= Description of the task =
When the string "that" is part of a line in the data below, report the whole line.

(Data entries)

■ ■ ■ ■

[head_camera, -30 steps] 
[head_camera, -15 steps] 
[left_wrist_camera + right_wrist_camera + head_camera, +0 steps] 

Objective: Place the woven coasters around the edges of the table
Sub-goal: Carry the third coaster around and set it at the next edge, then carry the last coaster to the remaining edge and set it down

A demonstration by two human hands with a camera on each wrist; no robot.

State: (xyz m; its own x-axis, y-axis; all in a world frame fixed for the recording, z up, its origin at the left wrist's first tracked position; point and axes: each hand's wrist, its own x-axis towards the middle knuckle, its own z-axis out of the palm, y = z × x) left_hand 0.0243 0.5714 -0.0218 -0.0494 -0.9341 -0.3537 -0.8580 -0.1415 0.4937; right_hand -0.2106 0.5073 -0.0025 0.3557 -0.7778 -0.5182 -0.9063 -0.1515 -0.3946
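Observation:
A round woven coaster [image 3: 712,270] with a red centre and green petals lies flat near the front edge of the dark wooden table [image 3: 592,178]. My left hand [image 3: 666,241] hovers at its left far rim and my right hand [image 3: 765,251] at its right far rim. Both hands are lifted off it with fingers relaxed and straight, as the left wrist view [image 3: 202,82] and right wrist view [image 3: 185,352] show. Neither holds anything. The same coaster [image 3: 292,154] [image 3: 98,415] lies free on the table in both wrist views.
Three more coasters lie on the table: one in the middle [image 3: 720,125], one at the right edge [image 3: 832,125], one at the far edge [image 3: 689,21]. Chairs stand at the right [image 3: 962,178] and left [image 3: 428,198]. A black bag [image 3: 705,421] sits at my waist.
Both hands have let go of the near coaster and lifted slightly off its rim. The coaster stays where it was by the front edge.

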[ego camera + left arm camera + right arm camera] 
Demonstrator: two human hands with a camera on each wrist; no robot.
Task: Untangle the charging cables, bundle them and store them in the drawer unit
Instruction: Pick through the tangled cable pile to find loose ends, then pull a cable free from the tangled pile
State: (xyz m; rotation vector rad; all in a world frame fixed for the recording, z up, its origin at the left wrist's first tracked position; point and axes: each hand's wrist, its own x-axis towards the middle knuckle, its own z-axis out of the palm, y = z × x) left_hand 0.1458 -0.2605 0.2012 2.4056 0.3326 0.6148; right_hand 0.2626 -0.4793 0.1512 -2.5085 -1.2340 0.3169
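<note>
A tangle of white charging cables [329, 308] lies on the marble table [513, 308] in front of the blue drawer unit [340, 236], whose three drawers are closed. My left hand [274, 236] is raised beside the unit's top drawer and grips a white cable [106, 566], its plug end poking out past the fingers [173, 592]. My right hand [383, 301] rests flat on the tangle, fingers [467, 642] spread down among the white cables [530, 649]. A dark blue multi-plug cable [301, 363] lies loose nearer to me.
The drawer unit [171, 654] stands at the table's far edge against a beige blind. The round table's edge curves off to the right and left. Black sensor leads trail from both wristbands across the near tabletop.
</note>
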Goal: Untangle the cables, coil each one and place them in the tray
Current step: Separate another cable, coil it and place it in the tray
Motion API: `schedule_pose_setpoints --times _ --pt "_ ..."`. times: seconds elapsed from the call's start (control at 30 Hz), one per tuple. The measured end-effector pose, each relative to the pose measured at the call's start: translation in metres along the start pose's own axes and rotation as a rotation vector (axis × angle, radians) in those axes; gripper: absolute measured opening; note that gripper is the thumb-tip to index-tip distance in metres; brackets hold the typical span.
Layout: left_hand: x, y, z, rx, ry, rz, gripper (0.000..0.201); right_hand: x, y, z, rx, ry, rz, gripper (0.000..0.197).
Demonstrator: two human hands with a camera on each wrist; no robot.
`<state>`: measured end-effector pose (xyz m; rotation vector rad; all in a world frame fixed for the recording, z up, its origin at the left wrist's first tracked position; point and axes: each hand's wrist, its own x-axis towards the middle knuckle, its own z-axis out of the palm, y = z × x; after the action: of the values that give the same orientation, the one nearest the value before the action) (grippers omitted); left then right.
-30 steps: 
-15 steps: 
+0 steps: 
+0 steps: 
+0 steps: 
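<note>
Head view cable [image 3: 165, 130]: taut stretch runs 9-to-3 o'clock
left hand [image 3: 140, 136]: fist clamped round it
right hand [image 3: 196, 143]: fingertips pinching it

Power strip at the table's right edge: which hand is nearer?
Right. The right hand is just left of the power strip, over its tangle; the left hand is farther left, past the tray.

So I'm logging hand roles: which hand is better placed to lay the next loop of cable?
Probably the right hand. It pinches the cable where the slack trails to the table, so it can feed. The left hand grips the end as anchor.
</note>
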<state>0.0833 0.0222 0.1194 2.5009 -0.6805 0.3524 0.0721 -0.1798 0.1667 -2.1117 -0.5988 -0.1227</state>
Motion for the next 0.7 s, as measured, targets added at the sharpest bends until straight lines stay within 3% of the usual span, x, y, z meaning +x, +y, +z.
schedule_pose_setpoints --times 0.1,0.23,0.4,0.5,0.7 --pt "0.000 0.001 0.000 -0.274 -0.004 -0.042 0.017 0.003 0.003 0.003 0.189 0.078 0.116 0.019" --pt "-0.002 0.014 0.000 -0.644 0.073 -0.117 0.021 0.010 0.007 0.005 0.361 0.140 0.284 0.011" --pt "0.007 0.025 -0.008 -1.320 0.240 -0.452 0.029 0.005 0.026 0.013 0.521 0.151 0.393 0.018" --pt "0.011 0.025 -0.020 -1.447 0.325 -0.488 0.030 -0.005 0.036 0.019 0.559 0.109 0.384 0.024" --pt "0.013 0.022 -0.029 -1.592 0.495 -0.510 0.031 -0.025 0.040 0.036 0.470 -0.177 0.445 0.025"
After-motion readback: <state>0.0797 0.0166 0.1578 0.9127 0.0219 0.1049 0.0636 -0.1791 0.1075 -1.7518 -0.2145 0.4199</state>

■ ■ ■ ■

= Solution to this task =
Motion API: `schedule_pose_setpoints --times _ --pt "_ ..."`. times: seconds elapsed from the call's start (control at 30 Hz), one per tuple. The measured end-effector pose, each relative to the pose measured at the call's start: translation in metres along the start pose's own axes and rotation as a rotation vector (axis × angle, radians) in those axes; gripper: absolute measured opening; note that gripper is the thumb-tip to index-tip distance in metres; brackets hold the typical span.
`<state>`: measured end-effector pose (xyz m; rotation vector rad; all in a world frame fixed for the recording, z up, its origin at the left wrist's first tracked position; point and axes: each hand's wrist, its own x-axis towards the middle knuckle, its own z-axis out of the palm, y = z × x; after the action: of the values that give the same orientation, the one nearest the value before the action) (grippers omitted); left then right.

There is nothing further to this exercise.